> [DATA SECTION]
-------

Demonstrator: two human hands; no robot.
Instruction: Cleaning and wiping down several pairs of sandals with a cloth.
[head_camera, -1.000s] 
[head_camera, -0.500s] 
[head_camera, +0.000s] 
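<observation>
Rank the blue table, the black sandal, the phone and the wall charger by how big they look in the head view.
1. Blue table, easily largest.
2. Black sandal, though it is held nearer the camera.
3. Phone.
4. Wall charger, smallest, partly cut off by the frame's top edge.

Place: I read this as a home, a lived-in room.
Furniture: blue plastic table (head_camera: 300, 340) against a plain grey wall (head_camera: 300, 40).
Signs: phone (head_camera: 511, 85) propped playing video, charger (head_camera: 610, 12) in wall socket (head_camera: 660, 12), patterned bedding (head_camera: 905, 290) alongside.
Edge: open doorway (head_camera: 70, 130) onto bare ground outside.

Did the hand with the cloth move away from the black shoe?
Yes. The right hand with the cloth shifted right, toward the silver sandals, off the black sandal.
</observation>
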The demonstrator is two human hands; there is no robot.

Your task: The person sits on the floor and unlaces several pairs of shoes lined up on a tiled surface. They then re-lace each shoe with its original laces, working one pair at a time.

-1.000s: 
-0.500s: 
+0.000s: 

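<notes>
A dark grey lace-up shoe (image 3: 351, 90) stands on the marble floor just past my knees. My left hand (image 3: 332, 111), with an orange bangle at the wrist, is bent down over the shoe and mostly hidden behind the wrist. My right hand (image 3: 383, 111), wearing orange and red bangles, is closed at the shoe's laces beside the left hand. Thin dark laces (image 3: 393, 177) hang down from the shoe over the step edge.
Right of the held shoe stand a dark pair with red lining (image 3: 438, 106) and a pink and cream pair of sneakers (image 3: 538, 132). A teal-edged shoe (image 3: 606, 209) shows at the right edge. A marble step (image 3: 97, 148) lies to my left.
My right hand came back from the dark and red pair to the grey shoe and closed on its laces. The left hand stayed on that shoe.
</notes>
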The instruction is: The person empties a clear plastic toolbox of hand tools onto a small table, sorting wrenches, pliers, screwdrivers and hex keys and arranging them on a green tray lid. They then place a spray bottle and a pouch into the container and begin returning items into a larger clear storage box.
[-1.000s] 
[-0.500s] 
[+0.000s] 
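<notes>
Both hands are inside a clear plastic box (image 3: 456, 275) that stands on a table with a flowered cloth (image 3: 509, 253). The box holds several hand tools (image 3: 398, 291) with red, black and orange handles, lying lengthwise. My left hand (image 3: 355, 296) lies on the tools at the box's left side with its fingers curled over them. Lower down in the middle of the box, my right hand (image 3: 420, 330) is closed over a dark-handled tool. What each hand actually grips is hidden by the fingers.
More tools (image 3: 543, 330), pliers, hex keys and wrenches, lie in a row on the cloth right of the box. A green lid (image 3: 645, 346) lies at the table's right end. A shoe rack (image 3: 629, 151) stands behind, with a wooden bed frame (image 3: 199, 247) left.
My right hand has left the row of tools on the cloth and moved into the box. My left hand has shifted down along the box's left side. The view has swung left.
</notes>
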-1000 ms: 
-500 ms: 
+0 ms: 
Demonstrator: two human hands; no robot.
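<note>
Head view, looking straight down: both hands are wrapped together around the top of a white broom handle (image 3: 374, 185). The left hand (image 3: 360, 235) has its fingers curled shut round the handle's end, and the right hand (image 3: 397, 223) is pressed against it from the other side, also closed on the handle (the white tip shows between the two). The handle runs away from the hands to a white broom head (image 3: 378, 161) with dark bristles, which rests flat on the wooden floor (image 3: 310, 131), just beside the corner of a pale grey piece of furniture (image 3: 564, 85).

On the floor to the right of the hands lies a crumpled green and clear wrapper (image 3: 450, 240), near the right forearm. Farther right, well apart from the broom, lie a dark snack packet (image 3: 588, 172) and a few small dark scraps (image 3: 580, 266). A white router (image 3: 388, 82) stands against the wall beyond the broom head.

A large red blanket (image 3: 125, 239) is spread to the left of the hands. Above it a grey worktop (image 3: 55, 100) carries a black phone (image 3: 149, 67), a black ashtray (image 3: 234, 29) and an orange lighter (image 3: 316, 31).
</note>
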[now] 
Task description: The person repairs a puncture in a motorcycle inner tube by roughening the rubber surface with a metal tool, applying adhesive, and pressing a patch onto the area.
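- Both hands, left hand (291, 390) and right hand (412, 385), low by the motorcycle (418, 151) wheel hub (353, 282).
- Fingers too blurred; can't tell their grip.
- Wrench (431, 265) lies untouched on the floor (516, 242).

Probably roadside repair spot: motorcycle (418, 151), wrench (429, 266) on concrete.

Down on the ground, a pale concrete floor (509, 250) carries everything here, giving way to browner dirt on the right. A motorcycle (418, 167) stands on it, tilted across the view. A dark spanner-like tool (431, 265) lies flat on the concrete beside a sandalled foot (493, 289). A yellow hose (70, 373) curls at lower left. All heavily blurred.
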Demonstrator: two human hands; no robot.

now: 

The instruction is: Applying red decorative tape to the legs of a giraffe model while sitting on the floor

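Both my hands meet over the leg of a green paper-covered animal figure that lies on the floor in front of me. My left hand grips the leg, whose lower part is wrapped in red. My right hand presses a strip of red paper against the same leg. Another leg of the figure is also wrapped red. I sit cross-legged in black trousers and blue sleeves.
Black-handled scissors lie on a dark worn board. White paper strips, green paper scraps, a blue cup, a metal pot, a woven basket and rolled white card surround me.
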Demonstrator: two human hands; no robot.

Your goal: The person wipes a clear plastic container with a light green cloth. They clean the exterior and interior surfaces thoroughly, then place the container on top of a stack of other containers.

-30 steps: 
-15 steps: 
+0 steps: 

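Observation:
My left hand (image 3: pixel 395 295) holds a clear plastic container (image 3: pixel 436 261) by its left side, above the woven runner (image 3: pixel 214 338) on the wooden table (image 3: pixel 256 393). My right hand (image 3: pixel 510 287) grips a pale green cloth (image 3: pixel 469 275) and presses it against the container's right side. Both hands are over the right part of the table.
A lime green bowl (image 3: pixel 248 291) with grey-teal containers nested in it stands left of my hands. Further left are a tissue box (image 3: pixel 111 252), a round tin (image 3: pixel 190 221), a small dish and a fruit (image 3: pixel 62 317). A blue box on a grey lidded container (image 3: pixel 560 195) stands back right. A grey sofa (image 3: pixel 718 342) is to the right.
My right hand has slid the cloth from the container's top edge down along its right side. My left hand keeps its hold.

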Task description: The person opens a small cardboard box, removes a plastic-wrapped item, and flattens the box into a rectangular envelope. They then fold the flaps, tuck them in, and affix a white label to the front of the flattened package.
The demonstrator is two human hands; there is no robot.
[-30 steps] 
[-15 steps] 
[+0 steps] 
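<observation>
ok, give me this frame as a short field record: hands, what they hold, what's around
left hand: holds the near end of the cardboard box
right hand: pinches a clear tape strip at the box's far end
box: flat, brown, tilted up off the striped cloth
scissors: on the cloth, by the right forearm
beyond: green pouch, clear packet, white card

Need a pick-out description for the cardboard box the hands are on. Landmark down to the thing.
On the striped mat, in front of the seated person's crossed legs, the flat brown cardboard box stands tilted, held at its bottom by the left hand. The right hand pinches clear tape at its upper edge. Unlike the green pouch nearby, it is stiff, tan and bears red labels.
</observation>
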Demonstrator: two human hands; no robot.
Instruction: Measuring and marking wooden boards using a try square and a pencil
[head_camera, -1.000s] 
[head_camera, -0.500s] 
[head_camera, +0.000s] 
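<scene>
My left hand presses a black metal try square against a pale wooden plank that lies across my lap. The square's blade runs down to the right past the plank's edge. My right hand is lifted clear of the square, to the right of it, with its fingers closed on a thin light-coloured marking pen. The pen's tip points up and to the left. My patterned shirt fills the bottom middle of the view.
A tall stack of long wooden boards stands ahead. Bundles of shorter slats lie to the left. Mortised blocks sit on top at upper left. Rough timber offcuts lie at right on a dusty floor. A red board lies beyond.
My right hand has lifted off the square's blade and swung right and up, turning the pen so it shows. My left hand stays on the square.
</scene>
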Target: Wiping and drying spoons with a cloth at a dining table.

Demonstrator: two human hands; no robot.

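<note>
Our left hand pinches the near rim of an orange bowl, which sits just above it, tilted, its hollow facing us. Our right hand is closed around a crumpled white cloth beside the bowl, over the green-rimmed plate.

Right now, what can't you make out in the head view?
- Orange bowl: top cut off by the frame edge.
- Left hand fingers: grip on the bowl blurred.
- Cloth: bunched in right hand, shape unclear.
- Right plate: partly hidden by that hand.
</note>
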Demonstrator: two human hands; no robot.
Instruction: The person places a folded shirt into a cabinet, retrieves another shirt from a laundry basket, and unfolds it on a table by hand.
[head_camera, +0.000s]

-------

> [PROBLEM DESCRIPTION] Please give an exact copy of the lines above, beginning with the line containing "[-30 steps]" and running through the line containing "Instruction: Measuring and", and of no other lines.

> [WRITTEN ANSWER]
[-30 steps] 
[-15 steps] 
[+0 steps] 
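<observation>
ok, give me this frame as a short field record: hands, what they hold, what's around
left hand: holds the near end of the cardboard box
right hand: pinches a clear tape strip at the box's far end
box: flat, brown, tilted up off the striped cloth
scissors: on the cloth, by the right forearm
beyond: green pouch, clear packet, white card

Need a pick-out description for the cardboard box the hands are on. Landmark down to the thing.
On the striped mat, in front of the seated person's crossed legs, the flat brown cardboard box stands tilted, held at its bottom by the left hand. The right hand pinches clear tape at its upper edge. Unlike the green pouch nearby, it is stiff, tan and bears red labels.
</observation>
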Demonstrator: two human hands; no robot.
Instruction: Measuring and marking wooden boards using a try square and a pencil

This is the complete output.